JavaScript HTML CSS
Switch branches/tags
Nothing to show
Clone or download
Fetching latest commit…
Cannot retrieve the latest commit at this time.

README.md

UCThello icon UCThello

UCThello - a board game demonstrator with computer AI using Monte-Carlo Tree Search (MCTS) with UCB (Upper Confidence Bounds) applied to trees (UCT in short)

Keywords, Categories Monte-Carlo Tree Search (MCTS), Upper Confidence Bounds (UCB), UCB applied to trees (UCT), AI, 2-player board game, deterministic game with perfect information, JavaScript, ECMAScript, W3C WebWorker

Abstract

UCThello is a board game using Monte-Carlo Tree Search (MCTS) with UCB (Upper Confidence Bounds) applied to trees (UCT in short) for the computer player AI. The board game used for demonstration purposes of the UCT algorithm is close to a game named Othello depending on selected options. In fact it can be played depending on your configuration following the official tournament rules of the WOF - World Othello Federation - if intended [WOF14]. Other rule settings to play variants are available, too. Per design decision the playing strength is limited for pleasure and fun level. Thus it is kept at a moderate to quite strong level on purpose due to the target environment, device platform, and audience expectations. This is done e.g. by limitation of the maximum AI response time and using a single execution thread for AI only plus just a second independent execution thread for a responsive user interface to avoid battery drains if full CPU and GPU core support would be implemented leading to bad user experience. Other possible but at least currently postponed improvements could be done by simple usage of a well-known and available game opening book. Although such simple modifications could improve the playing strength these features are not implemented in the current version yet.

Othello is a derivative of the board game Reversi which can be played by UCThello as well. Reversi is claimed to be invented by either Lewis Waterman or John W. Mollett. Predecessor of Reversi created by Mollett is The game of Annexation, also called Annex back in 19th century.

Monte-Carlo Tree Search

The Monte-Carlo Tree Search (MCTS in short) represents an algorithms used to build a Search Tree interatively by successively adding nodes according to traversing of nodes and simulations in the problem domain.
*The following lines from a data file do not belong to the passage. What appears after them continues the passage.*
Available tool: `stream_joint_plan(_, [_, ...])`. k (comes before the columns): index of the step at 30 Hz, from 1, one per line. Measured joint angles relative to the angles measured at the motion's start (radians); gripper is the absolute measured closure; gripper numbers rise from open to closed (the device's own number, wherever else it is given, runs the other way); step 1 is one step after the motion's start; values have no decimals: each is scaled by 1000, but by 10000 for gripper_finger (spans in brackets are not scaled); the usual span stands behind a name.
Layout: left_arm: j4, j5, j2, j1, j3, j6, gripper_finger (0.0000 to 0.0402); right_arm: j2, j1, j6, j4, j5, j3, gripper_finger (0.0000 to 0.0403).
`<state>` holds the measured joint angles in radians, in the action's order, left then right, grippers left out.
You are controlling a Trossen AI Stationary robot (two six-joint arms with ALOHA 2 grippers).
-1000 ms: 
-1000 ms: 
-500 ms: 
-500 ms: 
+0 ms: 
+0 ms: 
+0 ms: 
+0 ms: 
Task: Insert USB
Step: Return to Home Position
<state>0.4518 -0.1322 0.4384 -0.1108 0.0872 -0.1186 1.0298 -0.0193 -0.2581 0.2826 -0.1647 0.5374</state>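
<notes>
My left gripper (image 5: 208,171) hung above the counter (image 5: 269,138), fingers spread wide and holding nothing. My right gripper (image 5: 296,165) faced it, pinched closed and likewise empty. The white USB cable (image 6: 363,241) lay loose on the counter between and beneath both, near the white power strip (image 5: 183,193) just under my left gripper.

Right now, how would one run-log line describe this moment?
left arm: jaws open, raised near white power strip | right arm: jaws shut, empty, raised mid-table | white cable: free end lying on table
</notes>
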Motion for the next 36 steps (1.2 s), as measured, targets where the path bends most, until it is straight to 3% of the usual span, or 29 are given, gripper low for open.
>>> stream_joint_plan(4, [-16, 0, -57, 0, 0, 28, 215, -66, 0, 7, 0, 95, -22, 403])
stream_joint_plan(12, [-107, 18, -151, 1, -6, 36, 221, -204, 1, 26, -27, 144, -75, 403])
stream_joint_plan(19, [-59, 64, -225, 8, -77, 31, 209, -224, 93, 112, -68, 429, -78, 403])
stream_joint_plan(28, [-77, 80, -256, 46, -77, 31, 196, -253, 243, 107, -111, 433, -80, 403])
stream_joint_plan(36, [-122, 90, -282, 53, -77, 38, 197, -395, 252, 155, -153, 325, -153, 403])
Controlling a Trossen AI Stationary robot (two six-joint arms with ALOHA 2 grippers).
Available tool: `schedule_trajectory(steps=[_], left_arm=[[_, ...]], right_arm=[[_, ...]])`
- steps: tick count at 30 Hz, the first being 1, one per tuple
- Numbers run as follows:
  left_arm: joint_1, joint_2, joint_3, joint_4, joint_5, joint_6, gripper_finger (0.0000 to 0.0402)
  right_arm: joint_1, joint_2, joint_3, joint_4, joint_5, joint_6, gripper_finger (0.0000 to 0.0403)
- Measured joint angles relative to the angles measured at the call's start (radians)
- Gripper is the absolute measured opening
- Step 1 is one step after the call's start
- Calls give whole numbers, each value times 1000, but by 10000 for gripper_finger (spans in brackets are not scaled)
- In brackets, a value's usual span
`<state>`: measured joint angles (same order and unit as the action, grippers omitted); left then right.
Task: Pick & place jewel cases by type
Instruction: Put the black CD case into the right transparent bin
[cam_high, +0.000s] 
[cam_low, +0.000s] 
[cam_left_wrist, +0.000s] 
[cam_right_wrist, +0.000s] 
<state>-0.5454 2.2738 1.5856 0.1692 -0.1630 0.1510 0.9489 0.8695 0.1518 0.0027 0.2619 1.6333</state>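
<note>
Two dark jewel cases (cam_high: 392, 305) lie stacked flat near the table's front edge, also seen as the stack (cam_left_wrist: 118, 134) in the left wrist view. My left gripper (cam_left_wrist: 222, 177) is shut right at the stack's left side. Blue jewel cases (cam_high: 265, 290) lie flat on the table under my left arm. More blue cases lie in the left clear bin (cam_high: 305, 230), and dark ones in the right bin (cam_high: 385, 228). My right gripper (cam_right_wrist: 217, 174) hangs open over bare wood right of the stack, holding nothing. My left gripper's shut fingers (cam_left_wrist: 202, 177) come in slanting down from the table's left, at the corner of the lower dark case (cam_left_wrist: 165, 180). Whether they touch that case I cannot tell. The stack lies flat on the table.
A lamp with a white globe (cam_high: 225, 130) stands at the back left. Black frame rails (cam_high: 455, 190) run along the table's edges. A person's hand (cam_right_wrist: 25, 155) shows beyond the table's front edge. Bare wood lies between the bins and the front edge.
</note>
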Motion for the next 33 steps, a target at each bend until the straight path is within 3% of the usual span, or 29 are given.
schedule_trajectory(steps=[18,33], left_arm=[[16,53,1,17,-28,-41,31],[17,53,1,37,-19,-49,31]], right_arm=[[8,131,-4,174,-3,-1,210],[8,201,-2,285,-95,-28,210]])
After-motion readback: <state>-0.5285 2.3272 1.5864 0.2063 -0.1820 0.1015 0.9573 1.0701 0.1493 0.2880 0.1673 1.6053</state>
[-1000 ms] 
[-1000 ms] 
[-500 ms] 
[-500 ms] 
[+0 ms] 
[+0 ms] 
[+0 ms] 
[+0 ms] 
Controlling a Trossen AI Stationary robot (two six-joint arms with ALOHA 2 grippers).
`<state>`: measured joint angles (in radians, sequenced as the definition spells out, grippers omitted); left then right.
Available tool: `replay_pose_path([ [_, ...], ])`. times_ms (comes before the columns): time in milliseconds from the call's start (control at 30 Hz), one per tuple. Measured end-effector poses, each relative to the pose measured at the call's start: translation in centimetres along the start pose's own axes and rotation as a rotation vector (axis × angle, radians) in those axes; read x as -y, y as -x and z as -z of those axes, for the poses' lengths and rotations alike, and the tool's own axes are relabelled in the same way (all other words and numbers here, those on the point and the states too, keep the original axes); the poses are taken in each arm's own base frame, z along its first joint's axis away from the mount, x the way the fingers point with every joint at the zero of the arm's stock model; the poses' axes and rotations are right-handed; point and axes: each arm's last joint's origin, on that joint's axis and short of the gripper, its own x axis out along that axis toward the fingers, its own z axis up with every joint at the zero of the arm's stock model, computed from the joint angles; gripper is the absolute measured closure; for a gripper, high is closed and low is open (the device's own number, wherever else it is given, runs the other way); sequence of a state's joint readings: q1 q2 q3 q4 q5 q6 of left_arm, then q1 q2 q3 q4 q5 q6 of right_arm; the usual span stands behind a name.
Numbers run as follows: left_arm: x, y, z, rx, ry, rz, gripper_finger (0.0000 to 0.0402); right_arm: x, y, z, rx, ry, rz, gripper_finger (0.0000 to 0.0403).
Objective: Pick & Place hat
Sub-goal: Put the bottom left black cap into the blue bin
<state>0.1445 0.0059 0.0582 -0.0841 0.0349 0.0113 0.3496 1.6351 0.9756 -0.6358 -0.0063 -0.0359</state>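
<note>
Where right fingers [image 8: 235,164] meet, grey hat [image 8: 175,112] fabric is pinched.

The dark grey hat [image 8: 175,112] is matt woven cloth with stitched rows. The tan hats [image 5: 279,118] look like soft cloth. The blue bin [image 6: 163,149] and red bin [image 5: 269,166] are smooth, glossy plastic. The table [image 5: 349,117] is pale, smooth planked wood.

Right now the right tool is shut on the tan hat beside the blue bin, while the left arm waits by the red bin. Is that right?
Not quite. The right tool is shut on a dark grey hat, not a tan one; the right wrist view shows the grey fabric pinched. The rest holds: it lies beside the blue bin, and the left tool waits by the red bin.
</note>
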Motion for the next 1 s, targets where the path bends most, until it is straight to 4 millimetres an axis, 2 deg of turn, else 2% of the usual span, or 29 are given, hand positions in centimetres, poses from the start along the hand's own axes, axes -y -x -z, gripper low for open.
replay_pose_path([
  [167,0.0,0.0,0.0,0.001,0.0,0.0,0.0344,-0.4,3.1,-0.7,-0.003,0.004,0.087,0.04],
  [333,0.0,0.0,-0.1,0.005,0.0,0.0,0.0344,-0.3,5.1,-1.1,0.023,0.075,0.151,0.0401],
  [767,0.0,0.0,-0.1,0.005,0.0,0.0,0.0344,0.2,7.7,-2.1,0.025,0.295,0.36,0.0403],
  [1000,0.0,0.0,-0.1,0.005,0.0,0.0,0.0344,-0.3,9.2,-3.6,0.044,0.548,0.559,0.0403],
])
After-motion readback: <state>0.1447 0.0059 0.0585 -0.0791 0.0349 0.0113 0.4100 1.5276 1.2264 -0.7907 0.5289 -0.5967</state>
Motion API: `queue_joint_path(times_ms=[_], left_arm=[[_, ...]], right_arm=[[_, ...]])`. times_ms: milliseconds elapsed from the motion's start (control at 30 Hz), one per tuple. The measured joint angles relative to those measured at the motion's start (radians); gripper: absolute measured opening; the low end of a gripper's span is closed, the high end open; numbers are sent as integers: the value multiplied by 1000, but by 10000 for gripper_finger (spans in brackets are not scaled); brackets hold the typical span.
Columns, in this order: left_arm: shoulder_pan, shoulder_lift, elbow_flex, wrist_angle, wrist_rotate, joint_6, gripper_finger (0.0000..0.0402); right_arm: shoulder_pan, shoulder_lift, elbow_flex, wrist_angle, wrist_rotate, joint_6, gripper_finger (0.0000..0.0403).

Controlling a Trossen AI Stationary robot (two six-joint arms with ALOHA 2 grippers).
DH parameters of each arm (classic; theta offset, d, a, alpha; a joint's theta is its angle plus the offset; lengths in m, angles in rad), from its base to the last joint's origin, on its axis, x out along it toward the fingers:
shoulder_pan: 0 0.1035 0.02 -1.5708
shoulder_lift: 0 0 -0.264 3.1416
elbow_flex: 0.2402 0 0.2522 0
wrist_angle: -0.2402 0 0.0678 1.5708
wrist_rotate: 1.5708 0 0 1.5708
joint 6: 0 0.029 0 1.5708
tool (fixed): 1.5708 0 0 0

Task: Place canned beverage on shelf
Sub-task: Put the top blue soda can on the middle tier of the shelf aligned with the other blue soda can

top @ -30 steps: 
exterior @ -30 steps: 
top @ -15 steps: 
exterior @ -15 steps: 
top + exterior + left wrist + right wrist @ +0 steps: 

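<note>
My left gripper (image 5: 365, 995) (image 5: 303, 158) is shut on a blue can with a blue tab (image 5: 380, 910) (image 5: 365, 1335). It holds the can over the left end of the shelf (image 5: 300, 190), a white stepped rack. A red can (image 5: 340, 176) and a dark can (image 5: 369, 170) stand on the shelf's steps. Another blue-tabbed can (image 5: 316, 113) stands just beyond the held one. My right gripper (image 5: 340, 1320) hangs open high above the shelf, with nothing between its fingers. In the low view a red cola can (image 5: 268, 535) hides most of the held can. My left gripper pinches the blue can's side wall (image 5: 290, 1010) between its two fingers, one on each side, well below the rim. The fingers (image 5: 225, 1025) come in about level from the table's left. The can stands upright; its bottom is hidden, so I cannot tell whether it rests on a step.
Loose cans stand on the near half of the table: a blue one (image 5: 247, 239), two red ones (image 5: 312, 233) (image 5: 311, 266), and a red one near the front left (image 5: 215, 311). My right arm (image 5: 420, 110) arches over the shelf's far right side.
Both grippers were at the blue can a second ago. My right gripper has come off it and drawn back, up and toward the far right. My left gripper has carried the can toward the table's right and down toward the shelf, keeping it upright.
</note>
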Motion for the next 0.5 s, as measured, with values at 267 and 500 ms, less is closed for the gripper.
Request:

If the problem domain is a game then the nodes can represent moves according to the game rules. Traversing nodes follows a Selection Strategy. Simulations are often called playouts, too. The different nodes inside the simulated paths get statistics reflecting ratios of win and loss related to total amount of simulations. Assumption is that with higher total amount of simulations the confidence in the statistics gets high enough and allows to select quality nodes or moves. Such that the idea is to retrieve the acceptable next node or move with optimal ratio then.

The iterative MCTS algorithm is modelled to perform four main states typically called

  • Selection,
  • Expansion,
  • Simulation, and
  • Backpropagation. See [Cha10] & [CBSS08]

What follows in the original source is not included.